* _EXERCISE DIRECTIONS_:
Line by line, copy the material that follows without leaving anything out.

___ SUPPLIED MATERIAL

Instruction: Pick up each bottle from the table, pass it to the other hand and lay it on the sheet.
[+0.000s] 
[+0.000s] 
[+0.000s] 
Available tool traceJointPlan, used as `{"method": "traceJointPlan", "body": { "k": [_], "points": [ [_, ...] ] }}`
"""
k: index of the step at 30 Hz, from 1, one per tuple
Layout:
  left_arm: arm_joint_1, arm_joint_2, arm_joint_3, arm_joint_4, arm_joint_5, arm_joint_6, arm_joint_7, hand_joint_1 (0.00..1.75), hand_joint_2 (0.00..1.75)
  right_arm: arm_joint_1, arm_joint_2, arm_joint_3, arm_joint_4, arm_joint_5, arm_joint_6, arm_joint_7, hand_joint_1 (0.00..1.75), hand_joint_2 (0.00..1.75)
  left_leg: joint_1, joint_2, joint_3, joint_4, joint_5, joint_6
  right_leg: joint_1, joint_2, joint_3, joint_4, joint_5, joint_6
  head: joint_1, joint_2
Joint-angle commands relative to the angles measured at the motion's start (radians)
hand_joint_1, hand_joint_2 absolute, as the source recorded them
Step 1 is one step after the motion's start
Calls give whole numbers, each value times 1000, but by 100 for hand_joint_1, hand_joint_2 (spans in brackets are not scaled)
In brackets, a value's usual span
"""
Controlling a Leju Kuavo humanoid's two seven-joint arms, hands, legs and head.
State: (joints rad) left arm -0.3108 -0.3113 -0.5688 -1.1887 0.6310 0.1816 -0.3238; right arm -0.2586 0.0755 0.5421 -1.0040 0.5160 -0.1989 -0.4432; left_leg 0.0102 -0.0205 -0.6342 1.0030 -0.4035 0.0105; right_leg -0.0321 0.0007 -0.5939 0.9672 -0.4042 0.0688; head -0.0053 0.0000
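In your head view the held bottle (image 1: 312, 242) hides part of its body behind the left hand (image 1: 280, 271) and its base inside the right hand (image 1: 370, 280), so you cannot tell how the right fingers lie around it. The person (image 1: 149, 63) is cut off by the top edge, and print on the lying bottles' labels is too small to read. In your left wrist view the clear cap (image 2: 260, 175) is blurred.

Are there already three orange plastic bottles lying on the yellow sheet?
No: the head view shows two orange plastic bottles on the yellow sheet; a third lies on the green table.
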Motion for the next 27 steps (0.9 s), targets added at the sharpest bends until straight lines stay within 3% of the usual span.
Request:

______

* _ANSWER SPACE_:
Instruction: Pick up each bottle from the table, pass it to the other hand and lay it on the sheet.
[+0.000s] 
[+0.000s] 
[+0.000s] 
Available tool traceJointPlan, used as `{"method": "traceJointPlan", "body": { "k": [_], "points": [ [_, ...] ] }}`
"""
k: index of the step at 30 Hz, from 1, one per tuple
Layout:
  left_arm: arm_joint_1, arm_joint_2, arm_joint_3, arm_joint_4, arm_joint_5, arm_joint_6, arm_joint_7, hand_joint_1 (0.00..1.75), hand_joint_2 (0.00..1.75)
  right_arm: arm_joint_1, arm_joint_2, arm_joint_3, arm_joint_4, arm_joint_5, arm_joint_6, arm_joint_7, hand_joint_1 (0.00..1.75), hand_joint_2 (0.00..1.75)
  left_leg: joint_1, joint_2, joint_3, joint_4, joint_5, joint_6
  right_leg: joint_1, joint_2, joint_3, joint_4, joint_5, joint_6
  head: joint_1, joint_2
Joint-angle commands relative to the angles measured at the motion's start (radians)
hand_joint_1, hand_joint_2 absolute, as the source recorded them
Step 1 is one step after the motion's start
Calls give whole numbers, each value times 1000, but by 100 for hand_joint_1, hand_joint_2 (spans in brackets are not scaled)
In brackets, a value's usual span
"""
Controlling a Leju Kuavo humanoid's two seven-joint arms, hands, legs and head.
State: (joints rad) left arm -0.3108 -0.3113 -0.5688 -1.1887 0.6310 0.1816 -0.3238; right arm -0.2586 0.0755 0.5421 -1.0040 0.5160 -0.1989 -0.4432; left_leg 0.0102 -0.0205 -0.6342 1.0030 -0.4035 0.0105; right_leg -0.0321 0.0007 -0.5939 0.9672 -0.4042 0.0688; head -0.0053 0.0000
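In your head view the held bottle (image 1: 312, 242) hides part of its body behind the left hand (image 1: 280, 271) and its base inside the right hand (image 1: 370, 280), so you cannot tell how the right fingers lie around it. The person (image 1: 149, 63) is cut off by the top edge, and print on the lying bottles' labels is too small to read. In your left wrist view the clear cap (image 2: 260, 175) is blurred.

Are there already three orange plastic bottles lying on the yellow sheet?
No: the head view shows two orange plastic bottles on the yellow sheet; a third lies on the green table.
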Motion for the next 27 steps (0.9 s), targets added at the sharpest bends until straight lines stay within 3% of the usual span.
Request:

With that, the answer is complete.